Jovan Gerbscheid (Apr 03 2025 at 15:02):
This could be used in my formalization of IMO2020Q6.
And I think we also need it for stating results about the power of a point/the (signed) intersecting chords theorem
Joseph Myers (Apr 03 2025 at 22:50):
I'm not particularly concerned with the precise names, and having some form of signed distance between points (with lemmas linking it to signed distance between a single-point affine subspace and a point) makes sense. Note that AffineSubspace.signedDist is a bundled affine map. I think the one between points with a vector for the direction could be bundled affine in both points (that is, a bundled affine map with codomain a type of bundled affine maps).
Joseph Myers (Apr 03 2025 at 22:51):
The existing material in Mathlib.Geometry.Euclidean.Sphere.Power is indeed rather ad hoc and probably could do with being reworked in terms of an actual definition of power together with signed distance.
Jovan Gerbscheid (Apr 03 2025 at 23:15):
I noticed signedDist_apply_self uses ‖p -ᵥ orthogonalProjection s p‖ instead of dist p (orthogonalProjection s p), while abs_signedInfDist_eq_dist_of_mem_affineSpan_insert uses dist. Should they both use dist?

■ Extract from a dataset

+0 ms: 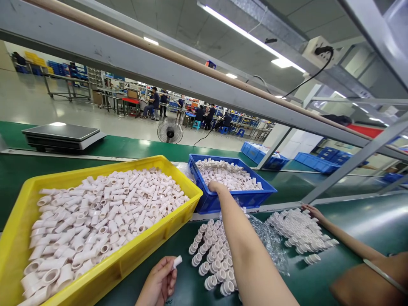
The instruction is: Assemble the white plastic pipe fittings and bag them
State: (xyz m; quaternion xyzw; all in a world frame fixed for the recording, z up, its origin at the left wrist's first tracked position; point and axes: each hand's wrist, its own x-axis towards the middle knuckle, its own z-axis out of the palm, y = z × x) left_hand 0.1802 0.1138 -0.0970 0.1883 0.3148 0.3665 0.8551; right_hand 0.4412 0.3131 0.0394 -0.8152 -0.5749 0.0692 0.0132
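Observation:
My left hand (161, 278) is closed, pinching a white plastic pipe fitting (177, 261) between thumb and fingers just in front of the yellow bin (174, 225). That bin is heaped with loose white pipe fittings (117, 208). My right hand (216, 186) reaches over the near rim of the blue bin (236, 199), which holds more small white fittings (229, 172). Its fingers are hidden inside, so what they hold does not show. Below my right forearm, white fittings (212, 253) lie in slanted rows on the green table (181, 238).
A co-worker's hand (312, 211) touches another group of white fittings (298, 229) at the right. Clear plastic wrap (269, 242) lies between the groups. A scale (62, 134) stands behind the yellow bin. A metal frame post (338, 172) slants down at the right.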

Joseph Myers (Apr 04 2025 at 00:06):
It probably makes sense to be more consistent there (though neither form is likely to be a good simp normal form - that is, dist_eq_norm_vsub wouldn't be a good simp lemma in either direction - since the most convenient form depends on the context).
Jovan Gerbscheid (Apr 04 2025 at 01:09):
I've made a PR for the renaming (#23646)
Jovan Gerbscheid (Apr 04 2025 at 01:20):
It would be nice to define signedInfDist in terms of signedDist. However this would require a way to compose signedDist : P →ᵃ[ℝ] P →ᵃ[ℝ] ℝ with AffineMap.id ℝ P : P →ᵃ[ℝ] P and s.subtype.comp (orthogonalProjection s) : P →ᵃ[ℝ] P, that is, create as an affine map the function fun x => signedDist x (orthogonalProjection s x)
Jovan Gerbscheid (Apr 04 2025 at 01:20):
Does mathlib have some sort of support for SKI combinator calculus to do this? (In this case it is just the S combinator)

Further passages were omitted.